ABSTRACT: Indian medicinal plants and traditional knowledge have been an integral part of our lifestyle since ages and now became an important source for natural product research (NPR) and development. Due to its knowing ability and applications, this knowledge has long been used as a thriving source for discovery of new drug molecules. This study was conducted under the routine drug development program of the Institute with the aim to explore the first-hand ethnobotanical information of 4 important plants i.e. Artemisia nilagirica, Lyonia ovalifolia, Sarcococca saligna and Taraxacum officinale and to correlate their possible applications in future research and developmental activities. The reported information was collected from 86 informants (villagers and herbal practitioners) of Nainital, Almora and Bageshwar districts of Uttarakhand Himalaya, during 2014-2016. The popularity of individual plant species for their ethnopharmacological uses was calculated as percent citation (PC) and cross verified through other informants of studied areas as well as the literature reported for their modern therapeutic applications.
Artemisia nilagirica, Lyonia ovalifolia, Sarcococca saligna, Taraxacum officinale,
INTRODUCTION: During last decades, ethnomedicinal plants are being reconsidered as one of the main botanical resources for searching novel, bioactive or their derivatives for modern therapeutics to combat different kinds of life-threatening diseases. Many of the known drugs and therapeutic leads have been derived from ethnomedicinal plants used in different traditional system of medicines 1 - 3. It is evident that about 55% of recent chemotherapeutic drugs for the treatment of cancer are derived from plants or based upon natural product research (NPR) 4.

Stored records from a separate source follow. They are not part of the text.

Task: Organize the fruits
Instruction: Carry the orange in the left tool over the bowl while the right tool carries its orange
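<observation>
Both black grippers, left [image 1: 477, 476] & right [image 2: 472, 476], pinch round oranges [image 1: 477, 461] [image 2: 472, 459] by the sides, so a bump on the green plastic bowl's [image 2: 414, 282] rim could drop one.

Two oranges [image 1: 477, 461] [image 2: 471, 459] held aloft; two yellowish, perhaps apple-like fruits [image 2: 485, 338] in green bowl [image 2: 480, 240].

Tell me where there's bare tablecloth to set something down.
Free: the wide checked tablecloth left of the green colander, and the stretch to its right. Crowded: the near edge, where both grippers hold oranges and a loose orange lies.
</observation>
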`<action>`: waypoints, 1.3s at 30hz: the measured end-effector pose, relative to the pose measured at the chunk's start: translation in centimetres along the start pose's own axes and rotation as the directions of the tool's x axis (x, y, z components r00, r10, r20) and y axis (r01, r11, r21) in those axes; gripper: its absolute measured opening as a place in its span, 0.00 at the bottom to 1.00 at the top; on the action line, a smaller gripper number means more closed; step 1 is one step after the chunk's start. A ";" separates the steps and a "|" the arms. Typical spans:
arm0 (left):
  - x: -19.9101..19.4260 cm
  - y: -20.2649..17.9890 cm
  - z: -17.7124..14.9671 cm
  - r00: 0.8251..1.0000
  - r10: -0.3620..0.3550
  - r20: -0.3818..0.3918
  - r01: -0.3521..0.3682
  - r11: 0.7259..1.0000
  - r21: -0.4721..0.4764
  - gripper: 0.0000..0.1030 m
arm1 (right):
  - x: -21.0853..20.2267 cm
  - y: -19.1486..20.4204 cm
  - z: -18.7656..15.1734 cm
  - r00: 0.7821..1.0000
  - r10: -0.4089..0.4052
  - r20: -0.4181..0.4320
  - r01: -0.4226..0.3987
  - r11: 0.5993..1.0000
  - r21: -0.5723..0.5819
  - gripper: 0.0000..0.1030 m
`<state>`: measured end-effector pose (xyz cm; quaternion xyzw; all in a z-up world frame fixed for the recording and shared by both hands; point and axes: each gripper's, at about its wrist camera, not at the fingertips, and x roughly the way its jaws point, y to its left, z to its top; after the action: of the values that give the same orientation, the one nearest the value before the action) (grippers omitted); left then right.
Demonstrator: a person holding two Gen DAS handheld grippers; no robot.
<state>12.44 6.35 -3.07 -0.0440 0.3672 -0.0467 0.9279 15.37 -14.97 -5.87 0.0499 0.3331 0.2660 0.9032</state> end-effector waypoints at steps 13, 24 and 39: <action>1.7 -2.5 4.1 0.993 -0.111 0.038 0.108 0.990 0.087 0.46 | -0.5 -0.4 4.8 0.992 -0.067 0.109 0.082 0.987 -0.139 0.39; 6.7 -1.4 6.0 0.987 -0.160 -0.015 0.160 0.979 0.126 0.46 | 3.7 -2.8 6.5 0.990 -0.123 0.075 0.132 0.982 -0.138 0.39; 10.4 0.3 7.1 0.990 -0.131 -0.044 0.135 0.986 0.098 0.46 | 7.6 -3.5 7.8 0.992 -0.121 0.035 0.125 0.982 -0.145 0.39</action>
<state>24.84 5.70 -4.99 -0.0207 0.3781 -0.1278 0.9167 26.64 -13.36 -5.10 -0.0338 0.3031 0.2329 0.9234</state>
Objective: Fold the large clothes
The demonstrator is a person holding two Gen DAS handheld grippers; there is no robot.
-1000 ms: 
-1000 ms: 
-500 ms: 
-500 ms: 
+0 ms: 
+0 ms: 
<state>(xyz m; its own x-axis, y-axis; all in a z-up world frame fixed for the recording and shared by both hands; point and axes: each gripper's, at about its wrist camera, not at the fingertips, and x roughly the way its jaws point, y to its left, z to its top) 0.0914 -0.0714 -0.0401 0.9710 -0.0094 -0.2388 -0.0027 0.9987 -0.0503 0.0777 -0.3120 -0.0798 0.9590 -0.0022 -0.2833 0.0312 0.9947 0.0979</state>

Indian sub-continent is well known for its cultural, social and traditional diversity with several ethnic groups comprised of more than 84.4 million people with age-old culture, traditions, languages, lifestyle and healthcare systems. The greater Himalaya of Uttarakhand, India (3300 - 4290 M) constitutes richest plant diversity with remarkable medicinal flora comprising about 4000 endemic species i.e. 50% of total Indian Himalayan diversity along with a vast ethnobotanical knowledge 5. Due to their significant applications, this knowledge has long been used as a thriving source of bioactive compounds and recent ethnobotanical and ethnopharmacological studies proved folklore knowledge as a powerful tool for searching lead or new drug molecules for modern therapeutics 6-10. Religious inspiration, unavoidable factors of inaccessibility and lack of medicinal facilities in remote hilly areas seems to be the main causative factors for the dependency on local herbal practitioners (Vaidyas) for their primary healthcare. Evidently, chemical and pharmacological investigations on these ethnomedicines have very often provided novel bioactive compounds for modern therapeutics 11-13. Literature reveals that Artemisia nilagirica, Lyonia ovalifolia, Sarcococca saligna and Taraxacum officinale are traditionally well-known plant species in Uttarakhand Himalaya. A systematic search towards validation of ethnomedicinal claims is extremely important and still pending. This paper describes the recent insights of ethnobotanical information collected from 86 informants including common villagers and herbal practitioners of Nainital, Almora and Bageshwar districts of Kumaon, Uttarakhand state during 2014-2016 along with their known pharmacological activities and status of abundance in studied areas. On the basis of these documented insights, the reported plant species are under investigation for their modern therapeutical applications.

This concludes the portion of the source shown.